| Problem details |
When you reach the line containing "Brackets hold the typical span" in the data below, begin returning lines exactly as written, and stop once the line containing "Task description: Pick" has been returned.
[Start of section]
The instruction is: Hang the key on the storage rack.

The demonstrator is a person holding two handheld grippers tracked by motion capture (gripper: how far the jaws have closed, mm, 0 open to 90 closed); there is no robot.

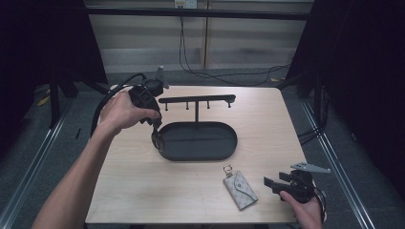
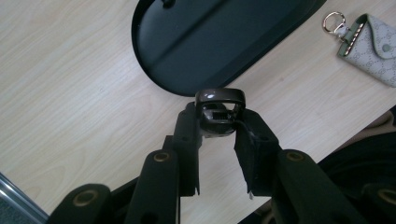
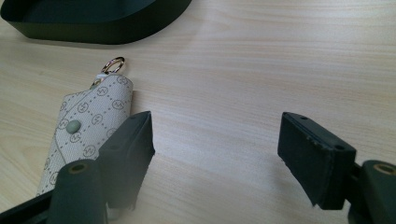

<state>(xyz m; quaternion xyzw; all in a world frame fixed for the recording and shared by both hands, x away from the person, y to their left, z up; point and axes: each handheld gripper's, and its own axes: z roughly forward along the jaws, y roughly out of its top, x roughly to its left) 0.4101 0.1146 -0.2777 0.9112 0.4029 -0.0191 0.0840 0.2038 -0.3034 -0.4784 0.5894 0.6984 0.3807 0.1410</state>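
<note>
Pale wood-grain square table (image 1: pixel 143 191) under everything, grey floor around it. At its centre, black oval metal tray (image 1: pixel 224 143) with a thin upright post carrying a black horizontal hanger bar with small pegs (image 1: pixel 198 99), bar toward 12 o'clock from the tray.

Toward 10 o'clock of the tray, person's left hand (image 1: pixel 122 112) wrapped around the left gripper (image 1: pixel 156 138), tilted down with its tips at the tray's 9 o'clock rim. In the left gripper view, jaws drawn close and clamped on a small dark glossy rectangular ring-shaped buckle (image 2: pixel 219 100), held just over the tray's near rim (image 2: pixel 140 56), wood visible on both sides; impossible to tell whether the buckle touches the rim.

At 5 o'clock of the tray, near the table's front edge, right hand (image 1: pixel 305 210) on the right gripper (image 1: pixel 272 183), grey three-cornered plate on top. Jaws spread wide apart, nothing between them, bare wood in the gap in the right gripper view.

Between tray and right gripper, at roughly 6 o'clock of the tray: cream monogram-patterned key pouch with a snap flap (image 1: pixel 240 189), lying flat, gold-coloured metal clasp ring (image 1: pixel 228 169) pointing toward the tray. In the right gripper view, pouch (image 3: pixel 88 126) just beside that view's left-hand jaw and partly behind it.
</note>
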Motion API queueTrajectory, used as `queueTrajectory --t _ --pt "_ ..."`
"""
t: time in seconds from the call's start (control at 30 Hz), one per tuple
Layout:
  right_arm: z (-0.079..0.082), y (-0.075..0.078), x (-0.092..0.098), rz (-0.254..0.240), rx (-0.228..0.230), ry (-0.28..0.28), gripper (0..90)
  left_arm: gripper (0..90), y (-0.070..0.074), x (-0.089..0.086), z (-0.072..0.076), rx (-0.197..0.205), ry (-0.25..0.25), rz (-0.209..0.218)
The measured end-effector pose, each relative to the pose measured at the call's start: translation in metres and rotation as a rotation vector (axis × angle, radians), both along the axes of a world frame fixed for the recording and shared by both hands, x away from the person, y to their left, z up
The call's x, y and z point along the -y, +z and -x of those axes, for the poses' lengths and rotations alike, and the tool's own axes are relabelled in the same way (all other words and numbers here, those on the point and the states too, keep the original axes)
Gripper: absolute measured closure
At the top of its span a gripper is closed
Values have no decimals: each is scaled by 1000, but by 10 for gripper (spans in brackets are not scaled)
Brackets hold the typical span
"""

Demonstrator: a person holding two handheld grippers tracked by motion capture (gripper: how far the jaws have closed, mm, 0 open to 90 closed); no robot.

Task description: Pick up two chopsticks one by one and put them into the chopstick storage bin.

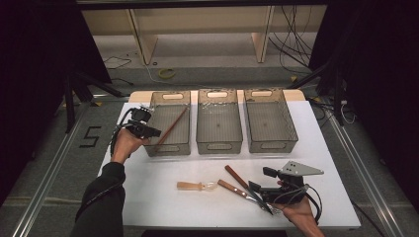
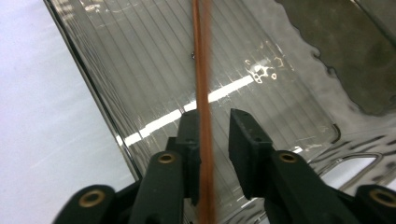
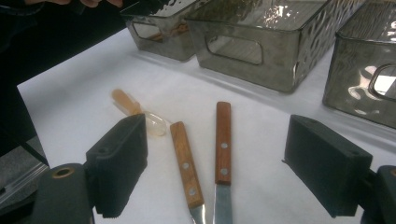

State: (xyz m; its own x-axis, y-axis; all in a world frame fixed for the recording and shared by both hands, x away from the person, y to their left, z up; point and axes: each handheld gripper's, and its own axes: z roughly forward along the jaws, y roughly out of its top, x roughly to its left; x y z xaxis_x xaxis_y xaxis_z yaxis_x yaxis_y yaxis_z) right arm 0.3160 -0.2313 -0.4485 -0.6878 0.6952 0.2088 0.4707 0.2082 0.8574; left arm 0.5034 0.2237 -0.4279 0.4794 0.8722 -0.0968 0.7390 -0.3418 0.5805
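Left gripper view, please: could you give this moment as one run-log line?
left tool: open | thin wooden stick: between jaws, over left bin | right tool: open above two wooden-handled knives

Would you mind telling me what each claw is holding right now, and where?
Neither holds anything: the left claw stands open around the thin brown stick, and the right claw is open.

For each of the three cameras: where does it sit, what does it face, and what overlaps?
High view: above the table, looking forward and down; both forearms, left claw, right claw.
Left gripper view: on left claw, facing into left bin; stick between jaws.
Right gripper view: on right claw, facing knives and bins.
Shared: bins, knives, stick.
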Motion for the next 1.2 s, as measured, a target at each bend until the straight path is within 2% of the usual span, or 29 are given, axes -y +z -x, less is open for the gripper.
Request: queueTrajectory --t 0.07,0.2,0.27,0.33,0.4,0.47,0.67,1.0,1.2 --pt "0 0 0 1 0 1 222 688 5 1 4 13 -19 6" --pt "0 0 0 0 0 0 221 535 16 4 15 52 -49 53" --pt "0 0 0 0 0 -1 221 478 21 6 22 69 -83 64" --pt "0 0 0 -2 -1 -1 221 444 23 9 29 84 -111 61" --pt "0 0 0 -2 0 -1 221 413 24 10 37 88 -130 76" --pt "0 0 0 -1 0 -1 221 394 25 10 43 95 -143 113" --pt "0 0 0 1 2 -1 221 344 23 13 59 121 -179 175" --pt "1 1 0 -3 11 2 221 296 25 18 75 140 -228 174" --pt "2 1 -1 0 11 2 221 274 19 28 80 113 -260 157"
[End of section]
| Answer section |
Brackets hold the typical span
"""

Demonstrator: a person holding two handheld grippers tracked by motion capture (gripper: how far the jaws have closed, mm, 0 open to 90 closed); no robot.

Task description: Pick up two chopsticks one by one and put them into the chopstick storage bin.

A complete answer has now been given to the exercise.